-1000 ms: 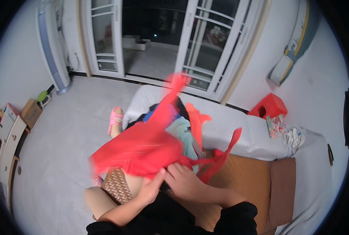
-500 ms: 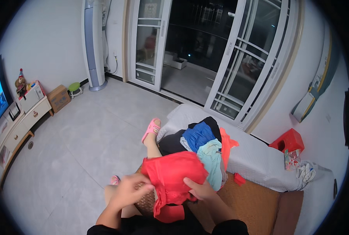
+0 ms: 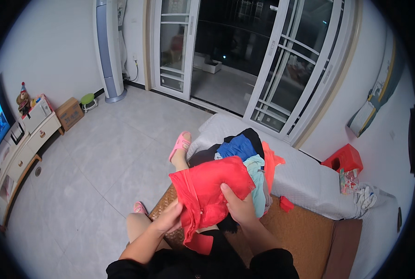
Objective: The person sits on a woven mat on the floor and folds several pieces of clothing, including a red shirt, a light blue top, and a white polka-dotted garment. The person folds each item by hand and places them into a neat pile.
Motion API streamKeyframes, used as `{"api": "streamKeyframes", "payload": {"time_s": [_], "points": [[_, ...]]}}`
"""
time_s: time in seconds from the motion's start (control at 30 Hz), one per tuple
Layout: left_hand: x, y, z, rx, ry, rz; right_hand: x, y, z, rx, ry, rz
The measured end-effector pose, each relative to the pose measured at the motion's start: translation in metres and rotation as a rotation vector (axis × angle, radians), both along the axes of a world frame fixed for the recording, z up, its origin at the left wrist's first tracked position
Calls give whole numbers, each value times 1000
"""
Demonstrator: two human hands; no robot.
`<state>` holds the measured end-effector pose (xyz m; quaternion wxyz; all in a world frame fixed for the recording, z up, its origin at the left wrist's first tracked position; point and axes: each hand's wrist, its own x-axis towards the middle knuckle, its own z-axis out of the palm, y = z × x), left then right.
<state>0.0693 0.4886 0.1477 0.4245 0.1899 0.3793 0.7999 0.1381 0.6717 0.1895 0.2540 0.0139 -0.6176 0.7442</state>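
A red garment (image 3: 212,183), partly folded over, is spread between my hands above my lap. My left hand (image 3: 169,218) is closed on its left edge, with the fingertips hidden behind the cloth. At the garment's right side, my right hand (image 3: 237,204) grips it with the thumb on top and the fingers underneath. One narrow end of the cloth hangs down toward my lap. Just beyond it lies a heap of clothes, with a blue garment (image 3: 237,148), a light teal garment (image 3: 257,183) and an orange garment (image 3: 271,160) showing.
I sit on a seat with a brown woven mat (image 3: 296,228), beside a white quilted cover (image 3: 305,183). A small red cloth piece (image 3: 286,204) lies on the mat. A red plastic stool (image 3: 347,159) stands at right. Far left are a TV cabinet (image 3: 28,151) and a cardboard box (image 3: 70,114).
My left hand has moved in from beside the red garment and taken its left edge. The garment is raised slightly away from me and covers more of the clothes heap.
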Motion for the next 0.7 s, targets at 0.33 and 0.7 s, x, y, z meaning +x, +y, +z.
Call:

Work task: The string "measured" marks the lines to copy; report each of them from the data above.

Answer area:
The measured end-effector pose, each relative to the pose measured at the motion's start: translation in metres and rotation as a rotation vector (axis × angle, radians), both along the axes of a world frame fixed for the recording, z up, its origin at the left wrist's first tracked position
`<state>` holds the measured end-effector pose (xyz m; quaternion wxyz; all in a world frame fixed for the recording, z up, its origin at the left wrist's first tracked position; point and axes: each hand's wrist, its own x-axis towards the middle knuckle, its own z-axis out of the palm, y = z × x), left then right.

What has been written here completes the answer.